What to work on
Would you reproduce exactly the lines below from the one holding "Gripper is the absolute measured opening" through the one holding "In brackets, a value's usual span", inclusive, and no others?

Dataset items
=== Begin Enclosure ===

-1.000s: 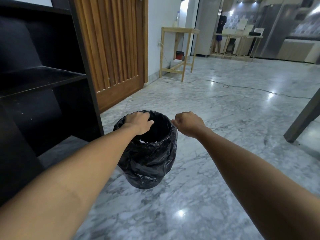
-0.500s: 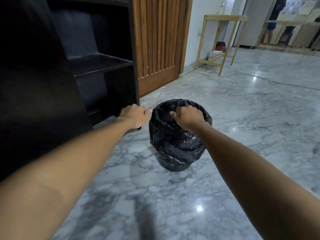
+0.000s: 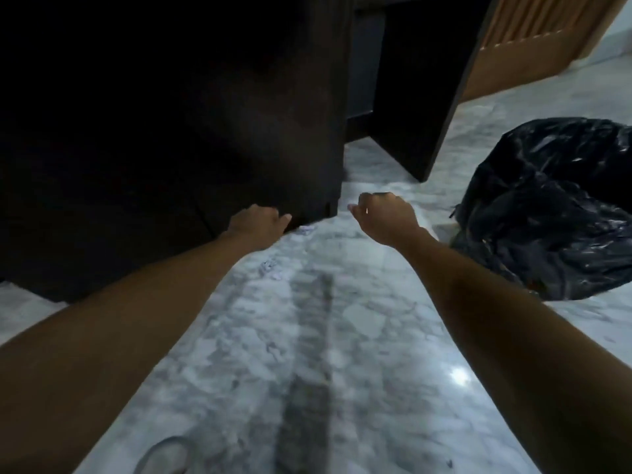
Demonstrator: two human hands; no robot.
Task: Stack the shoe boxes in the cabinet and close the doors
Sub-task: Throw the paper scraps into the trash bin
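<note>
The dark cabinet (image 3: 171,131) fills the upper left, and its inside is too dark to make out. One dark panel (image 3: 420,97) stands out to the right of it. No shoe boxes are visible. My left hand (image 3: 260,222) is low, right at the cabinet's bottom front corner, fingers curled with nothing seen in them. My right hand (image 3: 384,217) hovers over the floor just right of that corner, fingers curled and thumb out, holding nothing.
A bin lined with a black plastic bag (image 3: 547,206) stands on the marble floor (image 3: 307,354) at the right. Small paper scraps (image 3: 270,266) lie by the cabinet's edge. A wooden slatted door (image 3: 533,46) is at the upper right. My foot (image 3: 164,455) shows at the bottom.
My view has swung left and down toward the cabinet's base. Both hands have left the bin, which now sits off to the right, and moved to the cabinet's lower corner.
</note>
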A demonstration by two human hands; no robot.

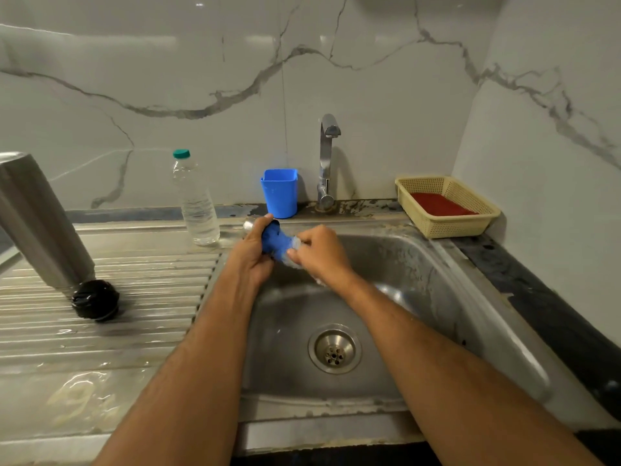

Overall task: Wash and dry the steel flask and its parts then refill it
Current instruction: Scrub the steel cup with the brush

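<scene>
Over the stainless steel sink basin (416, 274), the left hand (250, 253) curled its fingers round a small steel flask part (250, 225), apparently a cup or cap, of which only a silvery end showed past the thumb at about eleven o'clock from the knuckles. The right hand (321, 252) pinched a blue sponge or cloth (277, 242), foamy at its near edge, and pressed it against that part, so both hands were closed on something and touching across the blue pad. To do this scrubbing well, the left grip probably needed to stay firm while the part was turned, so the pad could reach the rim and inside, where residue tends to hide; soapy metal is likely slippery, so working low over the basin seemed wise. The chrome tap (326, 163) stood at twelve o'clock from the hands, with no water visibly running. The tall brushed-steel flask body (40, 223) stood inverted and leaning on the ribbed steel drainboard (111, 334), well apart at nine o'clock from the hands, with a round black ridged lid (95, 300) touching or just beside its lower end. A clear plastic water bottle with a green cap (196, 205) stood at ten o'clock, likely for refilling.
</scene>
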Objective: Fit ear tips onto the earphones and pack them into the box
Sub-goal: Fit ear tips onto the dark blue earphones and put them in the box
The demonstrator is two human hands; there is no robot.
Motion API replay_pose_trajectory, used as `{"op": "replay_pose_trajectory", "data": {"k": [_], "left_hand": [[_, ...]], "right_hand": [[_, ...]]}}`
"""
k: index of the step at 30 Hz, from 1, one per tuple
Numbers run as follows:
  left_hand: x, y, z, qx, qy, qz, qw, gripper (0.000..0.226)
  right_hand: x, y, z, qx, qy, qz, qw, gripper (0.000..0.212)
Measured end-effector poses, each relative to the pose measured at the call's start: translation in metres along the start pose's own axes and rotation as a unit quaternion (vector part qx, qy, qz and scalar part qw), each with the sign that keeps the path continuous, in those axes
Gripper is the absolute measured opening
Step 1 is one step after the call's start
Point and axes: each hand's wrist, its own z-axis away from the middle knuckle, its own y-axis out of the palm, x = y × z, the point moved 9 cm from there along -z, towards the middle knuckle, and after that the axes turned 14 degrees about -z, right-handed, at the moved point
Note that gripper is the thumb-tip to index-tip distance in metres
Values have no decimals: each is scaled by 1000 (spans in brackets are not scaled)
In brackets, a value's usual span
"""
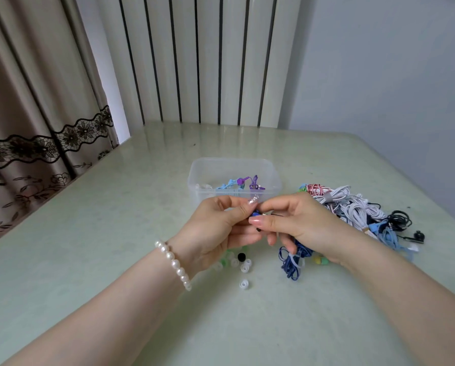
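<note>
My left hand [221, 228] and my right hand [297, 223] meet above the table, both pinching a small blue earbud [254, 214] between thumbs and fingers. Its dark blue bundled cable [291, 260] hangs down from my right hand onto the table. Whether an ear tip sits on the bud is hidden by my fingers. Behind my hands stands a clear plastic box [194, 180] holding purple, light blue and white earphones. Loose ear tips lie below my hands: white ones [244, 284], a black one [241, 257], green ones [225, 260].
A pile of bundled earphones [353, 207] in white, red-white, black and light blue lies to the right. Yellow and green tips [320, 260] lie beside my right wrist. Curtain at the left, radiator behind the pale green table [115, 233].
</note>
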Motion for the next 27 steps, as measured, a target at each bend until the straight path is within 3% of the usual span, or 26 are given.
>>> {"op": "replay_pose_trajectory", "data": {"k": [7, 12, 17, 23, 27], "left_hand": [[-17, -16, 4, -28, 15, -82, 996, 28], [-25, -68, -2, -112, 12, -175, 978, 8], [-16, -87, -9, -134, 0, -401, 906, 13], [-2, -65, -13, -84, -3, -548, 832, 13], [-3, -62, -14, -91, 4, -605, 791, 11]], "right_hand": [[3, -6, 0, -71, -36, -19, 997, 13], [-11, -28, -5, -110, -2, -119, 987, 13], [-23, -41, -7, -124, 34, -115, 985, 20], [-21, -37, -6, -119, 34, -95, 988, 16], [-20, -35, -6, -119, 24, -104, 987, 14]]}}
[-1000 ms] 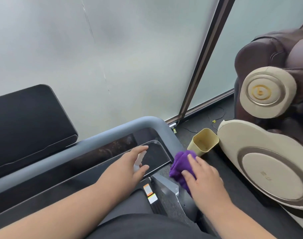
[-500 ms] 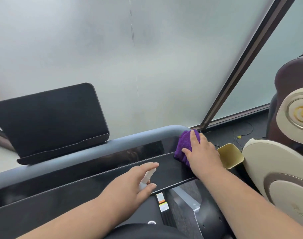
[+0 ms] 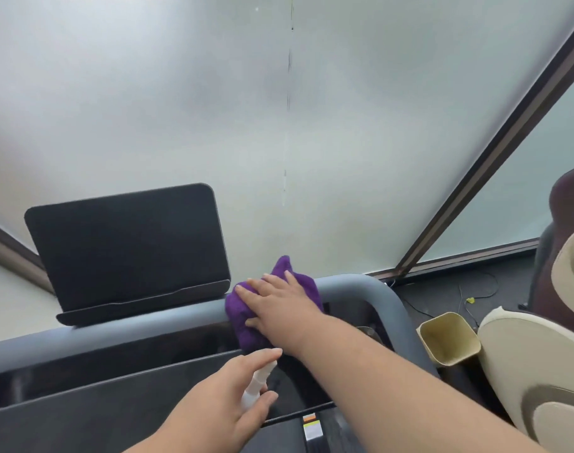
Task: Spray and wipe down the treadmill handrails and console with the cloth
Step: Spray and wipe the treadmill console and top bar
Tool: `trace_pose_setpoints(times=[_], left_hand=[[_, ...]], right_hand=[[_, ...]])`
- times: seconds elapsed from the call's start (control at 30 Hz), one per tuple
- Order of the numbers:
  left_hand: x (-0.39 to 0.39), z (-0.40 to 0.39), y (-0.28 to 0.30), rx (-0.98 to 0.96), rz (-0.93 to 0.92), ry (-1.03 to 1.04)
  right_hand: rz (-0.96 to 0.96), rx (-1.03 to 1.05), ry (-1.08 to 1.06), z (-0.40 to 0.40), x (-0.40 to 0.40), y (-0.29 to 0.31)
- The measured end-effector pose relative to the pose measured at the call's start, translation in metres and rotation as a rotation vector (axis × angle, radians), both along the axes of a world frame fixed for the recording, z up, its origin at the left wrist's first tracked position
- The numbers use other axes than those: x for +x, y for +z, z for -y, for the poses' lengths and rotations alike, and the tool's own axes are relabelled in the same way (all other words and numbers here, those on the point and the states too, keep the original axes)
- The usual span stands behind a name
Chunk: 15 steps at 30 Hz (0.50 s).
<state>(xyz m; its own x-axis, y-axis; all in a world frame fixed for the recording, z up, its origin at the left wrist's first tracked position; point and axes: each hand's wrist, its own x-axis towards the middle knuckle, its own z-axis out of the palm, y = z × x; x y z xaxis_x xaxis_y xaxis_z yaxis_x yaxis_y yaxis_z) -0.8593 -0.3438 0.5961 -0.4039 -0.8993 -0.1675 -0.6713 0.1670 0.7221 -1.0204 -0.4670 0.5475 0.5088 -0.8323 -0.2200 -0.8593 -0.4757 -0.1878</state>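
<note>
Cloth slid left along rail; R hand pressing it.

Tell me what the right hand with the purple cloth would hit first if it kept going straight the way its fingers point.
The right hand lies flat on the purple cloth over the grey handrail, fingers aimed up and left. Going straight on, it would probably meet the black screen at its lower right corner first; depth there is hard to judge.

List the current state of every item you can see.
purple cloth: bunched, pressed on handrail
right hand: flat on cloth
spray bottle: held, nozzle forward
left hand: grips bottle
handrail: being wiped
screen: dark, tilted back
bin: open-topped, upright
</note>
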Motion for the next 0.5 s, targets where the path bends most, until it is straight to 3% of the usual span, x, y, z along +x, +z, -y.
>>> trace_pose_setpoints(times=[0.17, 0.4, 0.5], left_hand=[[0.007, -0.001, -0.002, 0.015, -0.015, 0.014], [0.02, -0.003, -0.006, 0.028, -0.041, 0.047], [0.029, -0.004, -0.008, 0.027, -0.059, 0.074]], right_hand=[[0.023, -0.045, -0.027, -0.001, -0.013, -0.005], [-0.126, -0.029, -0.501, -0.009, -0.102, -0.001], [-0.112, -0.103, -0.504, -0.019, -0.08, -0.001]])
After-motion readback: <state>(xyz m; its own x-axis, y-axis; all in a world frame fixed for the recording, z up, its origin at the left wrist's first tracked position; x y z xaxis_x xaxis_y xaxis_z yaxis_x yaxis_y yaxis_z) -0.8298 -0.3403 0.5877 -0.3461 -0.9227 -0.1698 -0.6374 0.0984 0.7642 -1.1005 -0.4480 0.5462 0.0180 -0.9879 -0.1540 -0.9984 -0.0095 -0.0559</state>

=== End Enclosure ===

Exercise solution
Gripper is the absolute measured opening
Step 1 is one step after the call's start
Point and axes: each hand's wrist, its own z-axis away from the middle knuckle, its own y-axis out of the palm, x = y × z, the point moved 9 cm from there along -z, towards the middle knuckle, and after that the axes turned 14 degrees about -z, right-handed, at the moved point
Note that gripper is the thumb-tip to index-tip distance in metres
Values have no decimals: each is scaled by 1000 (spans in brackets are not scaled)
In brackets, a value's usual span

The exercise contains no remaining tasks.